What is politics? Clichés are likely to abound in response to this question. The dirty pursuit of power, or the noble pursuit of the good life? It is, of course, both of these things and more. But for the purposes of the battle for control of the Labour Party, politics is now really just two simple challenges: a lesson in counting, and a test of character. Whoever masters both will emerge from the melee with the power to shape the future of the country.
Let us start with the numbers. It was Lyndon Johnson who declared that the first rule of politics was to learn how to count. This bon mot has been repeated so often that it has become cliché. Yet, as anyone who has read Robert Caro or watched British politics of late can attest, counting is vital. For good or ill – and with LBJ it was often both – democratic politics rests on the ability to build and maintain the coalitions necessary to win votes. For the Labour Party there are now four groups whose arithmetic really matters: the National Executive Committee (NEC), which decides who can stand to be an MP; the MPs, who will decide which of their number will go before members; the party members, who will decide which of these will win; and finally, the electorate who will one day cast their judgement on the outcome of this process.
According to most Labour figures I have spoken to, the central problem for the party remains what it always has been: there is no candidate able to command a majority among each of these groups – including Keir Starmer, who has lost the support of the electorate, a wound no prime minister can sustain for long, no matter how much they protest, Monty Python-style, that ’tis but a scratch. As one senior Labour figure put it to me: if things carry on deteriorating for the party at this rate, whether it is Starmer, Andy Burnham or whoever is in charge, “not even God could turn things around”.
In Westminster, Labour MPs have been jockeying for position ahead of the leadership contest that they expect to begin after 7 May. Each of the main candidates is weighing whether they have the numbers to succeed. Yet, the fundamentals remain: Wes Streeting believes he has the numbers among MPs to challenge the Prime Minister, but his rivals do not believe he can persuade Labour members that he is a suitable replacement. Burnham believes he has the numbers among the members and – uniquely among Labour’s leading figures – the electorate, but faces the seemingly impossible task of persuading the NEC he should be allowed to return to parliament.

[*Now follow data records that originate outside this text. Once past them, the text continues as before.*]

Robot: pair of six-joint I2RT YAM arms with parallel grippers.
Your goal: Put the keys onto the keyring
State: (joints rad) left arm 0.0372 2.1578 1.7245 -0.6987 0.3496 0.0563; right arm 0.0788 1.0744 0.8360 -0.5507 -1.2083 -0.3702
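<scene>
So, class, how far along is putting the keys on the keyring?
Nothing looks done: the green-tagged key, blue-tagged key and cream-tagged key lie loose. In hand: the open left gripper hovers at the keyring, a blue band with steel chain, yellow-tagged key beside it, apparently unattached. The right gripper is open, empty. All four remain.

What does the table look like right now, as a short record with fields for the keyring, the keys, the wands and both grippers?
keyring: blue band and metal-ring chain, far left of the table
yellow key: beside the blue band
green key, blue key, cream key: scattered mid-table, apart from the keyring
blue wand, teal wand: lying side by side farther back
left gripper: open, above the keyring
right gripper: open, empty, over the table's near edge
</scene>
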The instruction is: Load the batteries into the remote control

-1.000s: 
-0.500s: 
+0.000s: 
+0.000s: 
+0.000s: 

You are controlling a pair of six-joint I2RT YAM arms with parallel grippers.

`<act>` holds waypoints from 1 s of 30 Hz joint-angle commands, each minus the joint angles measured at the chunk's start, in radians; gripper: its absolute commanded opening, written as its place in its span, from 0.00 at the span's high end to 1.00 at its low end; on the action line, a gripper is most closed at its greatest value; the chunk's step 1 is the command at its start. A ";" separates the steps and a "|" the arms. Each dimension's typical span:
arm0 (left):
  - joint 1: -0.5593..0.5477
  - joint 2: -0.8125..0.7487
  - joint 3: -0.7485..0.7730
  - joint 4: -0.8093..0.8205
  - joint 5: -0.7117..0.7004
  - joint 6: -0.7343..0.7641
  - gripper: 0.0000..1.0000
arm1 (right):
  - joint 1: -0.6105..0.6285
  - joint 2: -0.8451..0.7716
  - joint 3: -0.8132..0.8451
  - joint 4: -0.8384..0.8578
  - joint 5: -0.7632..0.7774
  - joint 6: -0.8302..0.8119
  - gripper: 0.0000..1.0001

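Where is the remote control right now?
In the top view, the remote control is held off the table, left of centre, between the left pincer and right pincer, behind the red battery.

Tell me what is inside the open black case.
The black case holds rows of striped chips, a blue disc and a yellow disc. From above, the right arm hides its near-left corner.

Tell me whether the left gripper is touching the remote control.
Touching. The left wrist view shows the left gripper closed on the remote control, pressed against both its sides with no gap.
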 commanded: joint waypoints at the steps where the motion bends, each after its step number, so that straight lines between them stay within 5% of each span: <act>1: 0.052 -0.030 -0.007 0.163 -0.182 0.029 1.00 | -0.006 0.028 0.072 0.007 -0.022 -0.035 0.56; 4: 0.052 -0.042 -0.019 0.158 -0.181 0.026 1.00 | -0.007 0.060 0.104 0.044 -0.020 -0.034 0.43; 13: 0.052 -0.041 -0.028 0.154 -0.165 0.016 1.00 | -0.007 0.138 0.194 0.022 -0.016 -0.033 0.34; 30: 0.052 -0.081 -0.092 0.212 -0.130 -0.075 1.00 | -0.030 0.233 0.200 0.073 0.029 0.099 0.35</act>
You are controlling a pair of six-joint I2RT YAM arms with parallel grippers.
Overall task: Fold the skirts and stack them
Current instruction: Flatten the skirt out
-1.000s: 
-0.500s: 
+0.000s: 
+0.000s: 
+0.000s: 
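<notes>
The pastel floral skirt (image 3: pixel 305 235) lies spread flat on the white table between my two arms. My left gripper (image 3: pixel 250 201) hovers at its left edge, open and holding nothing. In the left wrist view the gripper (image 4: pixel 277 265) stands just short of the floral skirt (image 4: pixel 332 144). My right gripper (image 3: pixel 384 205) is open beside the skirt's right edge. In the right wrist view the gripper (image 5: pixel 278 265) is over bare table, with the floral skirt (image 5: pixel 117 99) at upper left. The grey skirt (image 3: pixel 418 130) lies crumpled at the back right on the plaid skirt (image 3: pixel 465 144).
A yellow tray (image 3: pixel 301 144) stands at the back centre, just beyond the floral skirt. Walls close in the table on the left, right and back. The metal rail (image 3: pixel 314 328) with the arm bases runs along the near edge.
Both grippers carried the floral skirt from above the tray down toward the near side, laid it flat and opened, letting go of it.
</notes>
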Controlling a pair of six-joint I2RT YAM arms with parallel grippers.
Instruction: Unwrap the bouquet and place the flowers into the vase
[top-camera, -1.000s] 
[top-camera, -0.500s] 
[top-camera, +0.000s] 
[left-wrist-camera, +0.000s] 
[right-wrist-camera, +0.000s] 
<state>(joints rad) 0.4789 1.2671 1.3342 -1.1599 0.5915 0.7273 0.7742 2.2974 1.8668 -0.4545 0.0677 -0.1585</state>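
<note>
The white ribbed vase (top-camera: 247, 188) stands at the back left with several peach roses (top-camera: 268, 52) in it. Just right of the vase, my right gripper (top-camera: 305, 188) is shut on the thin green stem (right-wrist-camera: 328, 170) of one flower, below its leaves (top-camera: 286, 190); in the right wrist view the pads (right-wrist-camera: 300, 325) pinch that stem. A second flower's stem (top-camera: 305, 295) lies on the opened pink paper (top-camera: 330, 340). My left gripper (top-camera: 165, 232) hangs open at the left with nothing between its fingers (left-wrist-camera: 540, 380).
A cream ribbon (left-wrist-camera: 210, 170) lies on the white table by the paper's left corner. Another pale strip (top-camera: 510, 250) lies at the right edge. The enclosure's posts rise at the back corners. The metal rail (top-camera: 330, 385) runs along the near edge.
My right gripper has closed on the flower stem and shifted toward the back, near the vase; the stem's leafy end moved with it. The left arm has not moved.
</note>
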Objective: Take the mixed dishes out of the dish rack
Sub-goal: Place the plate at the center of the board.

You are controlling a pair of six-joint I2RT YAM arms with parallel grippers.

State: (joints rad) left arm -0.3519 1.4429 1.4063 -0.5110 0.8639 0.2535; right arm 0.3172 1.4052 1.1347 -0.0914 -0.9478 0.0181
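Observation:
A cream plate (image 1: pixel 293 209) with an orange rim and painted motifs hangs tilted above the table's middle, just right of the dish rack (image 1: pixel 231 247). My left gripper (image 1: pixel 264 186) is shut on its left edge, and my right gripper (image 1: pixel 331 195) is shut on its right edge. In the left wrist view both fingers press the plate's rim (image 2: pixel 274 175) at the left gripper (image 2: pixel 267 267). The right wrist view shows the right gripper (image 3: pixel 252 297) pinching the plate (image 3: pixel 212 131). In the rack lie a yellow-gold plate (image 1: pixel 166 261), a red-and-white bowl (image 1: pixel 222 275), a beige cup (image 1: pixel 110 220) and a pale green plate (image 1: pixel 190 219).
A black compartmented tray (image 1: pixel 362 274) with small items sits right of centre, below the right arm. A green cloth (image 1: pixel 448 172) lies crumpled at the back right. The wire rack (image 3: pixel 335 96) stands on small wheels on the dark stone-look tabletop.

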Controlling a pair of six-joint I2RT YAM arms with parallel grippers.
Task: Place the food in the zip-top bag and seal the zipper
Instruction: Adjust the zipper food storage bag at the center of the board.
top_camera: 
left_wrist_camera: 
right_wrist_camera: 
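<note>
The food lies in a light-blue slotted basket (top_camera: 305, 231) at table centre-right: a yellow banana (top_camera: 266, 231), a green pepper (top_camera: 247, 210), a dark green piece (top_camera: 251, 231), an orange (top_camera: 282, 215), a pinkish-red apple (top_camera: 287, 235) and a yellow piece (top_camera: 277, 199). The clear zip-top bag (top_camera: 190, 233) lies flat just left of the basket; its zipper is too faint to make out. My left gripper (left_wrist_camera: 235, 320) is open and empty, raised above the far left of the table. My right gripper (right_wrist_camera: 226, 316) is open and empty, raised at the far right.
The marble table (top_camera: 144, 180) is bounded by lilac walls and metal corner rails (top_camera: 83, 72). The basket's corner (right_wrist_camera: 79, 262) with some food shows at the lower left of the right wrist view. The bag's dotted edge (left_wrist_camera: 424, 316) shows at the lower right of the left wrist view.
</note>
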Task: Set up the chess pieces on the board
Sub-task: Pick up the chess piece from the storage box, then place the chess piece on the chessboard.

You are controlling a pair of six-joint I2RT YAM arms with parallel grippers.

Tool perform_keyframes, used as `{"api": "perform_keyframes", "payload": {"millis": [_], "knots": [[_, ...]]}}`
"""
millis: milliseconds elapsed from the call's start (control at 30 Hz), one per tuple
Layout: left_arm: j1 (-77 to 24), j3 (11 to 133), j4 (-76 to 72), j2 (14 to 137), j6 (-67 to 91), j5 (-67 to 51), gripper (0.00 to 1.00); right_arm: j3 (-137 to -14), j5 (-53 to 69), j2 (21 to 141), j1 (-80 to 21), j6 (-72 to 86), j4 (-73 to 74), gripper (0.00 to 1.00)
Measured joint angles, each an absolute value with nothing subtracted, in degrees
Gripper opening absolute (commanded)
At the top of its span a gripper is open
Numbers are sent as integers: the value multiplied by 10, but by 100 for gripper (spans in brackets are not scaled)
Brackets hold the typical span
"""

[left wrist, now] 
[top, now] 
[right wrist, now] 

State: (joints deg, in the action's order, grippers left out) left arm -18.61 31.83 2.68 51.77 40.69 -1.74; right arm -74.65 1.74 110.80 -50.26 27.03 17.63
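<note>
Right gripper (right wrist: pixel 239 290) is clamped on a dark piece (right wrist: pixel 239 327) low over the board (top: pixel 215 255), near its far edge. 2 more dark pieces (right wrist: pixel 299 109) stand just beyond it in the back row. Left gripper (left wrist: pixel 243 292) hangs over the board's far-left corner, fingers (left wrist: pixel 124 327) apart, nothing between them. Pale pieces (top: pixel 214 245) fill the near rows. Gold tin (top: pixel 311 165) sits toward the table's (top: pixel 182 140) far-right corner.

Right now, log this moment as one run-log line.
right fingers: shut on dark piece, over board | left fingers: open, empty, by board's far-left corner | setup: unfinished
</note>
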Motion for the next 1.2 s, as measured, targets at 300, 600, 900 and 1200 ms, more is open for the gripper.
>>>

Angela Rayner is likely to be a decisive figure. She has let it be known she will not stand aside should Streeting launch a leadership bid before Burnham’s return to parliament. While Rayner is not hostile to Streeting on a personal level, she believes his victory would be a continuation of what she sees as the Labour right’s disastrous control of the party, which she blames for the infighting that has led it where it finds itself today. Rayner is determined to see a leader who can unite the Labour Party.
But she is also known to be sceptical of the idea that the members of the NEC who rejected Burnham’s attempt to return to parliament in January will allow him back now. Rayner – who, like Lyndon Johnson learned the art of politics not in the classroom, but on the shop floor – is clear that there is still an overwhelming Starmerite majority on the NEC that would block Burnham’s return.
And so, the question turns to Rayner’s own ambitions. Those who have spent any time with her recently insist she is not naive about the numerical challenges she faces to secure the leadership. Privately I am told she describes her support among Labour MPs as “broad but shallow” – admired by many but loved by none. Just as importantly, she is clear eyed about her own divisiveness in the country at large, where she is loathed by as many on the right as loved on the left.
This is where character comes in. Politics is not merely counting, but having the instincts to seize opportunities, and to make virtues of vices. Those around Rayner have been struck by her confidence. Privately, she talks of the “two Ps” she believes necessary to succeed in Westminster: politics and personality. The politics, as she sees it, is the ability to reach across factions, building bases of support to get things done. She is unafraid to stand on her record as deputy PM, driving through new workers’ rights in the face of cabinet opposition.
But more important is the personality, the character, which – by implication – she believes is missing in the current occupant of No 10. According to those I have spoken with, Rayner believes modern politics demands characters who are unafraid of being divisive, of making enemies and even of nurturing them. The theatre of Donald Trump dressing down those he opposes has not gone unnoticed among her team, who believe the executives of water companies deserve similar treatment. Though Rayner bristles at those who dislike her for her upbringing or accent, she does not resent those who hold her in disdain for her politics. Indeed, she believes it would be a source of strength in power. She is also prepared to risk it all.
Rayner has spoken before about her son, Charlie, who was born at 23 weeks in 2008. She was told that he had a 1 per cent chance of survival. Whenever Rayner is told she has no chance of winning, or that Labour is finished, she retorts that if she has even a 1 per cent chance of proving them wrong, she will take it. It would then be up to others to take theirs.